A lot of wrenches approached the anti-migrant works and immediately threw themselves into it. First, ICE didn’t have enough officers to staff a surge. No problem, said the administration. Here’s $50,000 and almost no training to get you started! Here’s several (more!) billion dollars to keep it going! Here’s everyone we actually can’t spare from multiple federal agencies!

Bang! Into the blue cities they went, kidnapping and murdering their way towards Miller’s arrest quota. All well and good but at the end of the day, you’ve still got to have some lawyers left to fight the lawsuits these surges generated, as well as to handle challenges against detentions, removals, and direct flights to foreign torture prisons.

Well, the Trump administration no longer has enough lawyers left to do its dirty work. Whoever hasn’t been purged for not being loyal enough or exited ahead of the purges has been asked to clean up a mess with extremely limited amounts of resources and manpower. To make things worse, Trump’s handpicked prosecutors keep being kicked out of court because Trump bypassed the appointment process essential to them remaining employed.

Then there’s the self-inflicted reputational damage Trump’s DOJ has done. The government, for the most part, is no longer granted the presumption of good faith. Courts across the land are not only aware this government isn’t acting in good faith, but they’re refusing to pretend it is, no matter how much copy-pasted boilerplate appears in DOJ filings.

Hundreds of adverse rulings have already been handed down. Hundreds more are on the horizon, especially now that the DOJ has admitted pretty much every arrest that took place in an immigration court was illegal.

It all adds up to the long tail of “flooding the zone.” If you can’t bail water fast enough, you’re going to drown. Here’s how this is working out for the DOJ now, as reported by Kyle Cheney for Politico:

In dozens of cases over the past several weeks, Justice Department lawyers have declined to push back on detainees’ claims that they’re owed a chance to make a case for their release. In those cases, the administration has simply agreed to provide a bond hearing, or even outright release, telling judges that officials “do not have an opposition argument to present” or saying they couldn’t cobble together enough information to mount a defense.

[…]

The new phenomenon is the latest manifestation of the extraordinary strain that the administration’s mass deportation effort — compounded by the mass detention of people who have lived for years without incident in the U.S. interior — has exacted on the justice system.

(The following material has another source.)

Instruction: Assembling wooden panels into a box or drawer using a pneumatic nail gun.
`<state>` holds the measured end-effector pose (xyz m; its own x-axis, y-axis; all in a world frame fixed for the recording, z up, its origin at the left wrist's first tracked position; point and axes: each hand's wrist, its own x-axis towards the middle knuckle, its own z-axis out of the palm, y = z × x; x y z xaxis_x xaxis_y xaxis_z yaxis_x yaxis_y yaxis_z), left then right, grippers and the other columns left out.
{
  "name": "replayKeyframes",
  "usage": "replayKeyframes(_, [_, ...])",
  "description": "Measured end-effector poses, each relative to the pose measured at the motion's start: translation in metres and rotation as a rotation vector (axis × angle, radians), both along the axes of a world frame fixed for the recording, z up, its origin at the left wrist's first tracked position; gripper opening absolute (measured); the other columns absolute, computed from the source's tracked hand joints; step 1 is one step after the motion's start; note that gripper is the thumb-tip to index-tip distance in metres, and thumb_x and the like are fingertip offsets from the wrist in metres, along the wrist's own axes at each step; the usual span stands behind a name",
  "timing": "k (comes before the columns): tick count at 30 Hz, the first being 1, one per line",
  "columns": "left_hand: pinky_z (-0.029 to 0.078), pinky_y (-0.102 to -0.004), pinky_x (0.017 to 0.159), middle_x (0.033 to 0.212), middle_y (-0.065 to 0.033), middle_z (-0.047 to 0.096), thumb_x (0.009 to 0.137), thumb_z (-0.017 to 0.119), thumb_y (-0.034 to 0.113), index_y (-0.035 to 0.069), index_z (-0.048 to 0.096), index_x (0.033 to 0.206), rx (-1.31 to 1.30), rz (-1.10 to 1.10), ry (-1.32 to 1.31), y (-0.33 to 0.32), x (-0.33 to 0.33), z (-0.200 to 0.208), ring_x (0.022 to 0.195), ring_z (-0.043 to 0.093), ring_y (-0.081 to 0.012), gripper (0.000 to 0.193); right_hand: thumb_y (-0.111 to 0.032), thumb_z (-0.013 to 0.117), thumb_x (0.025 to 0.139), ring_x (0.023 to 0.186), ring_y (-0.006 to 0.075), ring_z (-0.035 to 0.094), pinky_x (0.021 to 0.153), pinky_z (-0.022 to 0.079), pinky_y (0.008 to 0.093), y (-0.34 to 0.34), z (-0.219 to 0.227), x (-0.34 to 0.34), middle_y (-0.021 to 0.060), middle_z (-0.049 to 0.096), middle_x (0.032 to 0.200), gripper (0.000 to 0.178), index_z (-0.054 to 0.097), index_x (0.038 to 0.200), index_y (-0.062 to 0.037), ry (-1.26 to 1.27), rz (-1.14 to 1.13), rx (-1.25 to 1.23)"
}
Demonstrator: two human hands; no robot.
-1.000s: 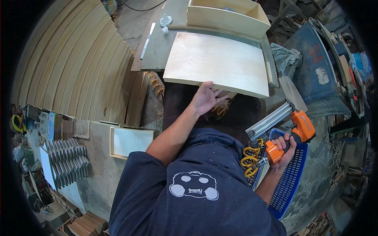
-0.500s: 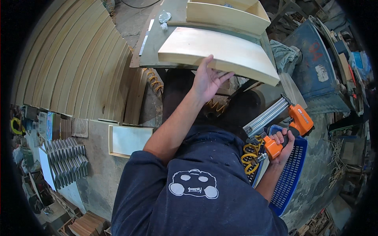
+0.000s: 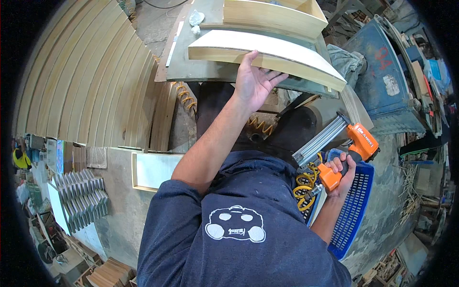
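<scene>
My left hand [image 3: 254,86] grips the near side of a shallow wooden box [image 3: 306,76], its thumb over the top edge and its fingers at the underside. The box has a white panel facing up, and its near side is raised off the workbench [image 3: 181,72]. In my right hand [image 3: 345,173] is an orange nail gun [image 3: 361,142] with a long silver magazine, held to the right of my lap, away from the box. A yellow coiled air hose [image 3: 302,189] hangs beside its handle.
Another open wooden box [image 3: 272,19] stands at the bench's far side, near a crumpled plastic bag [image 3: 196,20]. Tall stacked wooden frames [image 3: 86,76] rise at left; a white-bottomed tray [image 3: 155,171] lies below them. A blue basket [image 3: 356,210] and blue metal cabinet [image 3: 382,76] are at right.
My left hand has moved slightly up and away, tilting the near side of the box higher, so less of the white panel shows. The nail gun has barely shifted.
</scene>
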<state>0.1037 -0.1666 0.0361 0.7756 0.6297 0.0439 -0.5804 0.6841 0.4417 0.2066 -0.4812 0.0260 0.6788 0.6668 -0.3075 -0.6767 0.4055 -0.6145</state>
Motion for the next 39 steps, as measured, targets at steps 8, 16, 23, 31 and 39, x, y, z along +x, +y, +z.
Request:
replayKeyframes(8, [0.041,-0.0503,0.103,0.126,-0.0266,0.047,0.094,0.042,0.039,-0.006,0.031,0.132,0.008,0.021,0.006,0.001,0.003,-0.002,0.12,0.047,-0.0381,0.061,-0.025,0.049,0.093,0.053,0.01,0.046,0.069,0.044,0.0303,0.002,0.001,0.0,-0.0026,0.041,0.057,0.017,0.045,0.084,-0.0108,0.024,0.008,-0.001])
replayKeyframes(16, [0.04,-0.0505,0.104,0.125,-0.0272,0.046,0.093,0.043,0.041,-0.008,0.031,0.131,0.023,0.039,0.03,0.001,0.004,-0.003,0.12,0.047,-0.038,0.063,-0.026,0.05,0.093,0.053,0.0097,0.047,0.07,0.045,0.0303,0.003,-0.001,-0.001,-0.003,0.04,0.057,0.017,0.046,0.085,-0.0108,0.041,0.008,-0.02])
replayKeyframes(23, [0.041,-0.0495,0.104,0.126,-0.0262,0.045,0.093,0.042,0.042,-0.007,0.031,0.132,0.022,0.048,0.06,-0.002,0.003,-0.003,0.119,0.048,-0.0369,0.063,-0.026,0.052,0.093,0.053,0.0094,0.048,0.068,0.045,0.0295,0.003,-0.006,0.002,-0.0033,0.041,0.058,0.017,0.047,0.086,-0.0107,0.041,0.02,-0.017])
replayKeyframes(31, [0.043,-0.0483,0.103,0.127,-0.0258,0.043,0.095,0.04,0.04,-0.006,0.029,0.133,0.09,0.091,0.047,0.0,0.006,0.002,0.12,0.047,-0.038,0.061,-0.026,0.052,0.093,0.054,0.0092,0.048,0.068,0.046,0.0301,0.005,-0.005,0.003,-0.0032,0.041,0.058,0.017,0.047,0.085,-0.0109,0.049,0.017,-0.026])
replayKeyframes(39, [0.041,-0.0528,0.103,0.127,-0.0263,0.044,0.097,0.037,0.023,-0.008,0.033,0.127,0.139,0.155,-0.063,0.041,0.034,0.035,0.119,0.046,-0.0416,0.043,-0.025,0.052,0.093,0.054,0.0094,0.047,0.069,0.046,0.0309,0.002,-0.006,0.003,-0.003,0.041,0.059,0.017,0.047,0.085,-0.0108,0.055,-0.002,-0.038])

While ICE bathes in newly awarded billions, the problems its efforts have created are being attended to by a skeleton crew that can’t keep up with Trump’s rights-violating fire hose. That’s created some pretty gaudy numbers, which certainly isn’t a compliment.

Federal judges have ruled more than 7,000 times in recent months that ICE has illegally locked people up without — at the very least — a chance to prove they can live safely in the community.

That’s a lot. This administration is setting judicial records that hopefully will never be broken. It’s not just the government losing cases on the merits. Many of these losses are the result of the DOJ simply being unable to respond at all to legal challenges by people ICE has arrested, detained, or deported.

If there’s a silver lining in this bigoted war on non-white people, it’s everything listed above. Trump’s administration may be evil and stupid in equal measures, but those aspects are being held in check by its inability or unwillingness to anticipate the natural side effects of sending wave after wave of masked goons into cities to kidnap anyone who looks a little bit foreign. The administration is a defective centrifuge that edges closer to disintegration with every rotation. What remains to be seen is who’s going to get hit with the majority of the shrapnel when it finally falls apart. We can only hope it’s the people that started it spinning in the first place.